EXERCISE DATA:

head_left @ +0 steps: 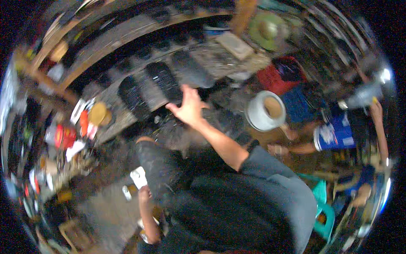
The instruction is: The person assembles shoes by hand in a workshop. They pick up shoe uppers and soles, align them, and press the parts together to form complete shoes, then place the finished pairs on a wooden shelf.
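Observation:
Stretched forward over the middle of the scene, my right hand [188, 109] is empty, with its fingers spread. Nearest to it is a dark, round-ended slab [163, 78] with light marks. A similar dark slab [133, 96] lies to its left, and a greyer one [192, 67] to its right; blur hides what they are. My left hand [144, 194], low at the left, is closed around the lower end of a white, card-like piece [138, 178]. A dark clothed leg [158, 163] is beside that piece.
A pale round pot [253, 114] stands at the right, with another person's hand [279, 149] close by. Behind it are a red container [279, 78] and a green round lid-like thing [267, 29]. A turquoise plastic seat [325, 218] is at the lower right. Wooden beams [44, 84] are at the left.

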A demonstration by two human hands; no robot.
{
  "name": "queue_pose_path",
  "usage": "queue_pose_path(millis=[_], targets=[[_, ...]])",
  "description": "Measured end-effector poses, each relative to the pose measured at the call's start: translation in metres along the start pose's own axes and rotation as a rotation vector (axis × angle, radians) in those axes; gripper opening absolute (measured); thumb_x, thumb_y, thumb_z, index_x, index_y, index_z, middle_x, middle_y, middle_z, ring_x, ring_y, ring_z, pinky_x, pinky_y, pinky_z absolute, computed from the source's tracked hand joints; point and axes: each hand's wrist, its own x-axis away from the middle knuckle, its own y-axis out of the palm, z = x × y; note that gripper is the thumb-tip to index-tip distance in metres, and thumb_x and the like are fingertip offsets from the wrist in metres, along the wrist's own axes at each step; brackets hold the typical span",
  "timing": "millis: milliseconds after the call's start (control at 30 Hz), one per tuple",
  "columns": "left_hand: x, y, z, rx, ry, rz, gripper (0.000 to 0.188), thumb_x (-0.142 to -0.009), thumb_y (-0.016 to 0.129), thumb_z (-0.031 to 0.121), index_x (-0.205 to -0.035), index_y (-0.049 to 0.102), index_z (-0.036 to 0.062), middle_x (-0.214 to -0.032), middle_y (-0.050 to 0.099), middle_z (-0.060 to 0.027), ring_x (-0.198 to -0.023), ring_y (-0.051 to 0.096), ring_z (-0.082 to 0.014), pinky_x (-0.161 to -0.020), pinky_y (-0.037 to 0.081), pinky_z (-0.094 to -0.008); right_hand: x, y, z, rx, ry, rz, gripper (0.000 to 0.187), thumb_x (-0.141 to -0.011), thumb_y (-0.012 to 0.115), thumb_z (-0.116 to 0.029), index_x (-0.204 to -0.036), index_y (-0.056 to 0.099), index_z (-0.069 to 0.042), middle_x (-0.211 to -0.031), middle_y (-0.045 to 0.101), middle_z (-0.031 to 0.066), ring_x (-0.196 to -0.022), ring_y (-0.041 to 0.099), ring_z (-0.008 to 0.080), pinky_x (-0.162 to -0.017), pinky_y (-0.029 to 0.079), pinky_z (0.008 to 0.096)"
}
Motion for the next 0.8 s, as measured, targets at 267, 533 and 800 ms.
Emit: queue_pose_path(millis=[267,533,800], targets=[[0.073,0.059,0.237,0.018,0.945,0.589,0.024,-0.103,0.063,0.020,-0.108,0.071,-0.0024,-0.098,0.074,-0.0082,-0.088,0.064,-0.0169,-0.085,0.052,-0.0320,-0.001,-0.070,0.050,-0.356,0.144,-0.294,0.088,-0.079,0.090,-0.043,-0.146,0.049,-0.002,-0.127,0.070,0.0192,-0.108,0.072,0.0290,-0.095,0.058,0.0408],[0.194,0.243,0.321,-0.350,1.335,-0.857,0.018,-0.089,0.079,0.017,-0.105,0.077,0.0091,-0.095,0.074,-0.0112,-0.091,0.070,-0.0305,-0.087,0.055,-0.0414,0.061,-0.194,0.125,-0.084,0.254,-0.596,0.022,-0.098,0.069,-0.025,-0.102,0.071,-0.003,-0.084,0.073,0.0052,-0.079,0.069,0.0148,-0.077,0.056,0.0324],[0.207,0.292,0.298,-0.656,1.428,-1.171,0.027,-0.094,0.073,0.035,-0.108,0.066,0.0121,-0.110,0.066,-0.0118,-0.100,0.068,-0.0355,-0.089,0.055,-0.0483,0.123,-0.251,0.131,-0.219,0.484,-0.942,0.017,-0.100,0.067,-0.020,-0.102,0.074,-0.003,-0.086,0.074,0.0005,-0.079,0.066,0.0112,-0.076,0.055,0.0315]])
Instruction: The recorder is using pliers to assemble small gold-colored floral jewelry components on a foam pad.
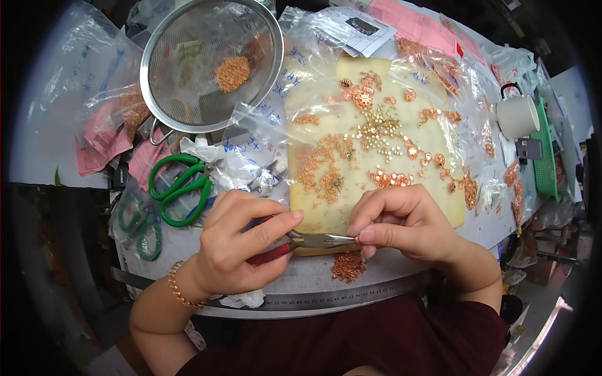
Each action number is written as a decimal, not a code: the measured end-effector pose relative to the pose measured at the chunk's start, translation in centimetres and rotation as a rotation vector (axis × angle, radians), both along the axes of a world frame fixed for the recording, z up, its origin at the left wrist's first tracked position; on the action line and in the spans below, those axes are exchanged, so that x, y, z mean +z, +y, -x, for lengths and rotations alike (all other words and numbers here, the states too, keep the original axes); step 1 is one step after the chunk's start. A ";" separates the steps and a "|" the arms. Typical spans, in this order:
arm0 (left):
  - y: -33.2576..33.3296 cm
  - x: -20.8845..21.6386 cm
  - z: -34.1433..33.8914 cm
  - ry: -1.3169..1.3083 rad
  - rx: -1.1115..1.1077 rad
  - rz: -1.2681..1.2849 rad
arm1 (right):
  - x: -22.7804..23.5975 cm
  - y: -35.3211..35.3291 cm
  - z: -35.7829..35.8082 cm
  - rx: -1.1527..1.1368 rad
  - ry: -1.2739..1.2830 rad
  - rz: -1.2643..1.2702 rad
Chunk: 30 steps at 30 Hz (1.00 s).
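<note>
My left hand (241, 241) is closed round the red handles of a pair of fine-nosed pliers (316, 240), whose tips point right. Thumb and fingers of my right hand (401, 222) pinch a tiny copper-coloured piece (357, 239) at the plier tips; its exact shape is too small to tell. Below the tips lies a small heap of copper-coloured rings (348, 267). Beyond my hands, a pale yellow mat (376, 62) carries scattered copper-coloured findings (323, 172), round openwork pieces (364, 97) and small gold-coloured beads (382, 128).
A mesh strainer (182, 100) with copper bits stands back left. Green-handled scissors (182, 188) lie left of the mat among plastic bags (251, 138). A steel ruler (326, 299) runs along the front edge. A white mug (517, 117) and green basket (544, 156) stand at right.
</note>
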State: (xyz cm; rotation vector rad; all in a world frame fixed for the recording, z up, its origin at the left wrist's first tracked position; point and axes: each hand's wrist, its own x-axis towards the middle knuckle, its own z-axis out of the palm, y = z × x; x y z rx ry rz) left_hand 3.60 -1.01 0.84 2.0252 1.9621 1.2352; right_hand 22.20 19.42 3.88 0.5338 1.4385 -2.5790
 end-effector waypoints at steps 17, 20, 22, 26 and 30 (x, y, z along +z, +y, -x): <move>-0.1 -0.2 -0.4 0.028 0.008 -0.007 | -1.2 -1.1 -0.6 -0.049 0.126 0.020; -0.2 0.2 -0.2 0.136 0.015 0.000 | -1.3 -0.9 -0.6 -0.034 0.100 0.020; -0.3 0.3 -0.2 0.181 0.027 0.005 | -1.0 -0.6 -0.5 -0.001 0.040 0.030; -0.2 1.1 -0.9 0.256 -0.105 0.053 | -1.3 -0.8 0.6 0.185 -0.122 -0.052; -0.4 -0.2 -0.1 0.051 -0.053 0.002 | -0.5 -0.5 0.8 0.135 -0.051 -0.104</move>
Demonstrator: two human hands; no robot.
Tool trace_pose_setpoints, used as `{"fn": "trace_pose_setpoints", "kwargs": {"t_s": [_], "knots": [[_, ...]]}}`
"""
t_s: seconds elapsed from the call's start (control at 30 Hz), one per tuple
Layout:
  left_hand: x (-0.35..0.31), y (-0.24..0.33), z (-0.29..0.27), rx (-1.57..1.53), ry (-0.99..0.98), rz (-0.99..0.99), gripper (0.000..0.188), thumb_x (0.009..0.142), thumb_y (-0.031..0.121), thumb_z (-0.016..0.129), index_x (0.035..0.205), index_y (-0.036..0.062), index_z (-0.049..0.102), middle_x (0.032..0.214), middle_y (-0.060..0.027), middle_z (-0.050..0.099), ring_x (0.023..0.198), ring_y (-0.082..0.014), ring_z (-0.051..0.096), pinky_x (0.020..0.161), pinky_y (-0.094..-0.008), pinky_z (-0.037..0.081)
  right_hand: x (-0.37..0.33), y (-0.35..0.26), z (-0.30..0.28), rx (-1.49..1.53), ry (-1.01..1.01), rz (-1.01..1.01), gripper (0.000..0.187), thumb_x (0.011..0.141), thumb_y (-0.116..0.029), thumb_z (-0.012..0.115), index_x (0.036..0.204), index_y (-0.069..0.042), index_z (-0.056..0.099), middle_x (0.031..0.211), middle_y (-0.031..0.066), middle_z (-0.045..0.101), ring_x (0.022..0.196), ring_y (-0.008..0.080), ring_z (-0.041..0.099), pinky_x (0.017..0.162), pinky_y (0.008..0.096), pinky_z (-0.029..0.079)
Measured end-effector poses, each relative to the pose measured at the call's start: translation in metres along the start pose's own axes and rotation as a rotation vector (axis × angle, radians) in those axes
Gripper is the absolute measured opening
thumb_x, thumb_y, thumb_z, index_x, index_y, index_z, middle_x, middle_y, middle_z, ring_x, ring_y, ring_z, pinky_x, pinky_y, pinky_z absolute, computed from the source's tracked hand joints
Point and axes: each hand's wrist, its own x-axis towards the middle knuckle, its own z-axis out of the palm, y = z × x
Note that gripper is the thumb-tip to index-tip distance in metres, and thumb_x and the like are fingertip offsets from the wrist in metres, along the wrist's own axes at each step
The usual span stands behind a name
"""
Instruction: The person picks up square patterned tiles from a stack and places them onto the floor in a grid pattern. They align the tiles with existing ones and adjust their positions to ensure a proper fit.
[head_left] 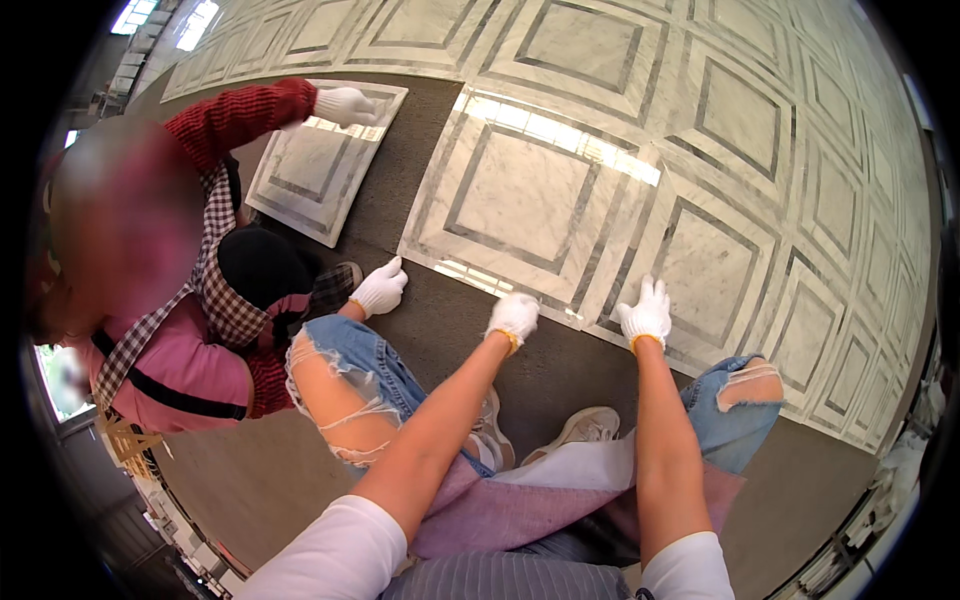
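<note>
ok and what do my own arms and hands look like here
The left hand and right hand wear matching white fabric gloves with yellow-orange cuff edges. Both forearms are bare, and white sleeves cover the arms higher up. No markings show on the gloves.

A stone workshop or factory hall, by the look of it: patterned marble tiles (pixel 520 190) spread from 11 round to 4 o'clock, over a bare grey floor (pixel 425 135). At 9 o'clock a worker (pixel 175 370) wears a checked apron (pixel 217 215) and white gloves (pixel 346 106). Windows (pixel 197 24) shine between 10 and 11 o'clock; a grey wall (pixel 115 490) and wooden framing (pixel 125 440) stand at 8, crumpled white material (pixel 905 465) at 4
</note>
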Motion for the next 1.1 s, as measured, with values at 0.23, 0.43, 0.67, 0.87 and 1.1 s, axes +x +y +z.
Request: {"fn": "trace_pose_setpoints", "kwargs": {"t_s": [0.23,0.43,0.67,0.87,1.1], "knots": [[0.018,0.053,-0.123,0.745,0.815,0.012,0.056,0.084,0.029,0.057,0.132,0.0045,0.043,0.135,-0.0185,0.045,0.123,-0.0332,0.044,0.103,-0.0401,0.036,0.064,0.027,-0.038,-0.063,0.032,0.197,0.087,0.075,-0.045,0.071,0.144,-0.013,0.029,0.151,0.0089,0.024,0.137,0.0315,0.027,0.102,0.0488,0.037],[0.041,0.032,-0.171,0.592,0.806,-0.112,0.077,0.076,0.042,0.068,0.134,0.0015,0.039,0.134,-0.0229,0.045,0.122,-0.0368,0.046,0.102,-0.0422,0.038,0.067,0.034,-0.036,-0.069,0.029,0.144,0.094,0.071,-0.048,0.073,0.145,-0.011,0.027,0.151,0.0118,0.023,0.137,0.0342,0.026,0.102,0.0439,0.04],[0.069,0.017,-0.2,0.214,0.775,-0.088,0.064,0.069,0.031,0.069,0.122,-0.0022,0.056,0.12,-0.0235,0.058,0.112,-0.0336,0.057,0.091,-0.0367,0.045,0.07,0.039,-0.026,-0.069,0.077,0.15,0.093,0.071,-0.048,0.075,0.143,-0.012,0.029,0.15,0.0085,0.026,0.136,0.032,0.029,0.097,0.0437,0.043],[0.074,0.004,-0.203,0.175,0.78,-0.025,0.049,0.068,0.022,0.068,0.11,-0.0027,0.062,0.096,-0.0211,0.066,0.088,-0.0263,0.063,0.077,-0.0333,0.048,0.074,0.037,-0.021,-0.09,0.12,0.143,0.097,0.068,-0.048,0.077,0.143,-0.012,0.029,0.151,0.0081,0.025,0.135,0.0333,0.03,0.096,0.0436,0.045],[0.073,0.001,-0.203,0.266,0.819,-0.075,0.052,0.067,0.024,0.066,0.113,0.0007,0.061,0.112,-0.0278,0.059,0.103,-0.0396,0.058,0.088,-0.0398,0.047,0.076,0.03,-0.033,-0.1,0.043,0.155,0.097,0.069,-0.043,0.077,0.144,-0.009,0.027,0.151,0.0129,0.024,0.135,0.0403,0.028,0.102,0.0424,0.041]]}}
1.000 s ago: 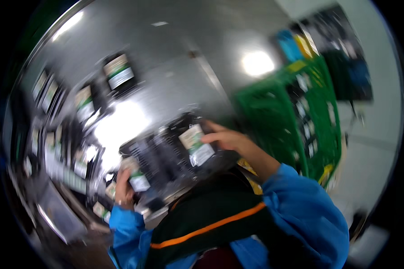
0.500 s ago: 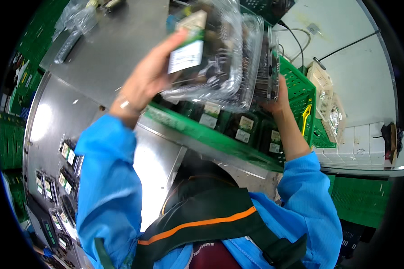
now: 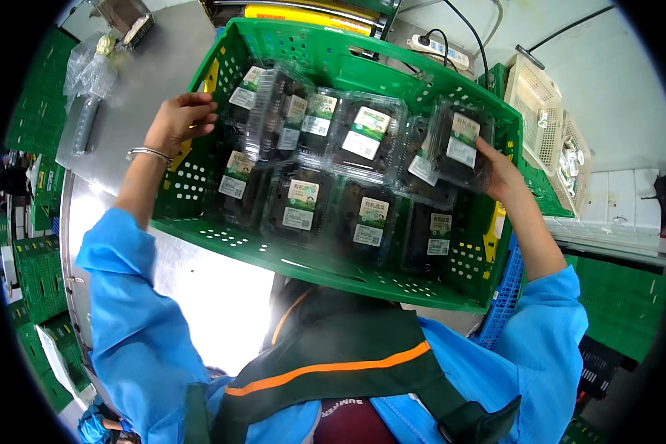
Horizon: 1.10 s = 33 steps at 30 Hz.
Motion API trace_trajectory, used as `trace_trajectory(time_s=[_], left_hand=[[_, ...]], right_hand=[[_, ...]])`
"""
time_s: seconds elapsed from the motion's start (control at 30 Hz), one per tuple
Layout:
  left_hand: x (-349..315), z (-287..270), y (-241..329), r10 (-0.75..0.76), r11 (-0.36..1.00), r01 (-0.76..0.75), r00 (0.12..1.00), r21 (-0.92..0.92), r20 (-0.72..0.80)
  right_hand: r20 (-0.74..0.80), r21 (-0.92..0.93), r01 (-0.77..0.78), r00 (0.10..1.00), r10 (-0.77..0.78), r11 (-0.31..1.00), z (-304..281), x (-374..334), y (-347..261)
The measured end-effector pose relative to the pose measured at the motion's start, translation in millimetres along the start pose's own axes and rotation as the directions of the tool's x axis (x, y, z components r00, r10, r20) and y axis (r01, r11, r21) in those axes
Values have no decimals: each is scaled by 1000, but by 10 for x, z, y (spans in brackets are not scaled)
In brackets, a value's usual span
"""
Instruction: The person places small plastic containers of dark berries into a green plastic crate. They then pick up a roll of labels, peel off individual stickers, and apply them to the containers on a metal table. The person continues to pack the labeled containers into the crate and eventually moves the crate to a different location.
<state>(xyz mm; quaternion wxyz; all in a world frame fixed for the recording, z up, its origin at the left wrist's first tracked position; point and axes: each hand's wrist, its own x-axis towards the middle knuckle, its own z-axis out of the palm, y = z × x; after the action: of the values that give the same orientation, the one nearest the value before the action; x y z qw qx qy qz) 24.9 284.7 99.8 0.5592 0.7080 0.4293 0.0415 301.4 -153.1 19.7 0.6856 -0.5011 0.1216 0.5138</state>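
A green perforated crate [image 3: 325, 48] lies before me, holding several clear plastic clamshell boxes with dark contents and green-and-white labels. My right hand [image 3: 505, 176] grips the right edge of a clamshell box [image 3: 462, 144] at the crate's right side, where it overlaps another box. At the left rim, beside a yellow clip [image 3: 212, 76], my left hand [image 3: 181, 122] has its fingers loosely bent and apart, with nothing in them. Just right of it, a tilted clamshell box [image 3: 276, 118] rests over its neighbours.
A metal table [image 3: 155, 66] extends to the left, with crumpled clear plastic [image 3: 89, 74] on it. Behind the crate are a yellow roll [image 3: 311, 18] and a white power strip [image 3: 438, 52] with cables. Cream baskets [image 3: 533, 103] stand at the right, and a blue basket [image 3: 505, 292] is below.
The clamshell boxes held above the crate have come down into it. My left hand has let go and moved left; my right hand keeps hold of one. More of the crate shows.
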Motion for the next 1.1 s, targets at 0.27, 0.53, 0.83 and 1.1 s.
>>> trace_trajectory(time_s=[0.27, 0.53, 0.83, 1.1], left_hand=[[51, 989, -501, 283, 653, -281, 952, 704, 118], [-369, -119, -348, -68, 680, 9, 996, 733, 51], [-524, 2070, -446, 578, -289, -796, 297, 532, 760], [-157, 2665, -268, 485, -257, -657, 547, 709, 683]], right_hand=[[-220, -192, 147, 957, -188, 970, 8, 68, 162], [-231, -492, 305, 857, -461, 815, 255, -403, 235], [-111, -276, 516, 821, -560, 811, 650, -120, 28], [-225, -611, 363, 772, -594, 704, 282, -435, -20]])
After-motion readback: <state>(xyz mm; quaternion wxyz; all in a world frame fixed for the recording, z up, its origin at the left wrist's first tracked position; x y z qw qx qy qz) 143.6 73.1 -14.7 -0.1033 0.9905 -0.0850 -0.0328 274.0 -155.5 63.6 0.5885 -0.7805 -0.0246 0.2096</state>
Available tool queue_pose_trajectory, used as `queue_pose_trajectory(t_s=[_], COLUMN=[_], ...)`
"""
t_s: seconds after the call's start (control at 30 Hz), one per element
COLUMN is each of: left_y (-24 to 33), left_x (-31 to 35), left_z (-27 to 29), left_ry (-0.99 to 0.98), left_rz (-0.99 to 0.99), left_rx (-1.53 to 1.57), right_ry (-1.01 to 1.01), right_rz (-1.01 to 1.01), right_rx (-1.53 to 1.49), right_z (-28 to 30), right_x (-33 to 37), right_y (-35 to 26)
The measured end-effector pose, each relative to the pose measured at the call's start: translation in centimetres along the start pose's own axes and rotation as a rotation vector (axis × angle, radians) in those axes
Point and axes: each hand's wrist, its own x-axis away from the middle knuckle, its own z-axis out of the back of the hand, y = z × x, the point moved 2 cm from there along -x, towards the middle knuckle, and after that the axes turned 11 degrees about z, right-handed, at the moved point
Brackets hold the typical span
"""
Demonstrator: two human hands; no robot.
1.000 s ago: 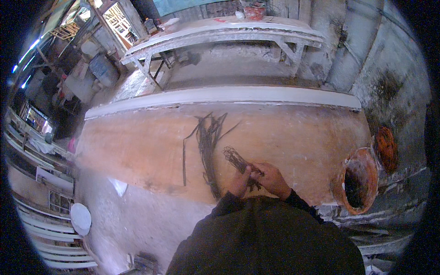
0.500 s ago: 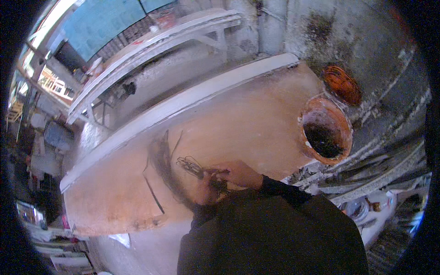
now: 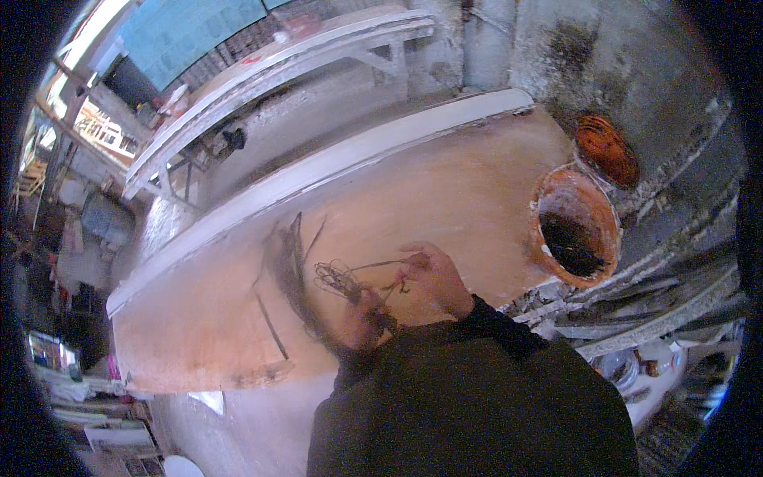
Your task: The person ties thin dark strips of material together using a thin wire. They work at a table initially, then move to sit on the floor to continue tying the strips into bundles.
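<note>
A small bundle of dark, thin looped strands [image 3: 340,280] is gripped in my left hand [image 3: 362,316], low over the work table [image 3: 469,175]. My right hand [image 3: 439,278], just to the right, pinches a dark strand [image 3: 383,263] that stretches across from the bundle. The fingers of the left hand are partly hidden in shadow and behind the strands. To the left of my hands lies a longer dark bunch of strands [image 3: 291,280] on the tabletop. A single dark strip [image 3: 272,327] lies farther left. What the strands are made of I cannot tell.
An orange tub [image 3: 576,266] with dark contents stands at the table's right end, beside an orange basket [image 3: 608,151]. A raised white ledge [image 3: 334,181] runs along the far edge. Behind it stands another long table [image 3: 302,54]. A stained wall rises on the right.
My right hand has moved away from my left, up and to the right, and a strand now spans between them. The view has shifted slightly.
</note>
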Motion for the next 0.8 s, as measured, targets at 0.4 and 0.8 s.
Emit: queue_pose_trajectory(t_s=[0.4, 0.8], left_y=[0.9, 0.6], left_x=[-0.3, 0.5], left_z=[0.6, -1.1], left_ry=[0.130, -0.075], left_rz=[-0.246, -0.084], left_rx=[-0.588, -0.472], right_ry=[-0.269, -0.436], right_rz=[0.177, 0.275], right_rx=[0.498, 0.674], right_z=[-1.6, -3.9], right_x=[0.7, 1.8], right_y=[-0.1, -0.2])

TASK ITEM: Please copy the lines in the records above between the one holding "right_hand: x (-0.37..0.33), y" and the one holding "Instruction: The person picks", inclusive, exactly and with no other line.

ANSWER TO THIS TASK:
  right_hand: x (-0.37..0.33), y (-0.35..0.26), z (-0.30..0.28), rx (-1.49..1.53), ry (-1.01..1.01), rz (-1.01..1.01), gripper (0.000..0.187), thumb_x (0.011..0.141), thumb_y (-0.116..0.029), thumb_z (-0.012..0.115), index_x (0.036..0.204), index_y (-0.069..0.042), index_z (-0.056..0.099), middle_x (0.031..0.211), middle_y (-0.031..0.066), middle_z (-0.045..0.101), ring_x (0.022..0.196), ring_y (-0.008..0.080), ring_z (-0.041..0.099), pinky_x (0.017..0.162), pinky_y (0.008..0.096), pinky_z (-0.029..0.079)
Measured end-effector poses, each relative to the pose measured at the call's start: translation in metres along the start pose's own axes and rotation as a rotation vector (axis × angle, radians) in those axes
Gripper is the absolute measured opening
thumb_x, thumb_y, thumb_z, index_x, index_y, index_z, middle_x, middle_y, middle_z, ring_x, ring_y, ring_z, pinky_x, pinky_y, pinky_z absolute, computed from the source's tracked hand joints
Point and axes: each hand's wrist, its own x-axis towards the middle knuckle, its own z-axis out of the palm, y = z × x
Note that gripper is the thumb-tip to index-tip distance in metres, and thumb_x and the like are fingertip offsets from the wrist in metres, along the wrist's own axes at each step
The usual span stands behind a name
"""
Instruction: The person picks up square patterned tiles from a stack and places them onto the floor in a grid pattern. They align the tiles with existing ones and adjust their positions to ensure a proper fit.

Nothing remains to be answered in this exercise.